Efrain Cerrato, who is in his last year of a bachelor-of-fine-arts program at the Laguna College of Art & Design, worked 18 years as a personal-fitness trainer before becoming a full-time art student, while Brad Guarino was a biochemist for a dozen years before chucking that to study painting at Lyme Academy College of Fine Arts in Connecticut (he is now a member of the art faculty at the University of Connecticut).
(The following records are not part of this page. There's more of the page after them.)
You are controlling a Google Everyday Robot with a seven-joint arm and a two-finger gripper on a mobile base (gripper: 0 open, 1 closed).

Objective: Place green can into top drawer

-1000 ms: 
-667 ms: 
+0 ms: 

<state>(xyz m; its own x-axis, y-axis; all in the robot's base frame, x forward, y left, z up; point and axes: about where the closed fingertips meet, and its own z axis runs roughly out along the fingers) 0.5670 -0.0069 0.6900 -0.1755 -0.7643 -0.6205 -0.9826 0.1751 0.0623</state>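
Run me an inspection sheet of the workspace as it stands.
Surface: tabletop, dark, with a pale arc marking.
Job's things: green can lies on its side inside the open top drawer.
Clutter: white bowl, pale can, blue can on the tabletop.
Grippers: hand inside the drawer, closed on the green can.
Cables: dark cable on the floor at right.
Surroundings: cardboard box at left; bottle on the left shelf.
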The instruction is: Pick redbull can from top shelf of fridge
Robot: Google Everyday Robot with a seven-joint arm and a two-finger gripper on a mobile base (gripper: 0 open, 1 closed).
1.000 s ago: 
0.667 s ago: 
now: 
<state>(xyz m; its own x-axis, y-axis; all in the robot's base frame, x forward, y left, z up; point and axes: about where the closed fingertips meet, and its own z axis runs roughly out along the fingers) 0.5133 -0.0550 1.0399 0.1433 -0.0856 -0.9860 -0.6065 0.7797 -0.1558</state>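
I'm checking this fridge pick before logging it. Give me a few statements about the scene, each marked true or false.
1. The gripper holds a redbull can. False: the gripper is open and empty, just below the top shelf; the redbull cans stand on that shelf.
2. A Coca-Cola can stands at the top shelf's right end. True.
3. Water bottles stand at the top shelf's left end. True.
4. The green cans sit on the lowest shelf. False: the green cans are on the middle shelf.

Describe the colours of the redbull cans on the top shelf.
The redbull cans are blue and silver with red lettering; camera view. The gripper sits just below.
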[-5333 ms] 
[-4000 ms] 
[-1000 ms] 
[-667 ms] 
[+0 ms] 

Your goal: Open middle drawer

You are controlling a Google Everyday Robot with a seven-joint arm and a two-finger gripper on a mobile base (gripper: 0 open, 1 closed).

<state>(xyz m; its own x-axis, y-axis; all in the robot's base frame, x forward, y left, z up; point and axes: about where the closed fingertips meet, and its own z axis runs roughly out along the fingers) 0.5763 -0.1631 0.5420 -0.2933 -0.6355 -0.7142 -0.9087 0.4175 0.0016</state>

Morgan Walker earned a law degree and worked as an in-house lawyer for a restaurant chain before deciding that “law just wasn’t right for me. I always wanted to be an artist.” He returned to school in 1993, earned a B.F.A., then an M.F.A., and now teaches painting and art history at Pacific Northwest College of Art, in Portland, Ore. Another M.B.A., Lesa Chittenden Lim, left Honeywell Inc., were she had worked for 20 years, most recently as president and general manager, to earn an art degree at the Pennsylvania Academy of Fine Arts, in Philadelphia. In 2007, her total compensation amounted to $453,682; if she adds up all the sales of her photographs, prints, and paintings in 2010, she grossed about $30,000. Obviously, “money wasn’t the driver,” she said. “I had done well in the corporate world, but I loved art and wanted to make a go of it.”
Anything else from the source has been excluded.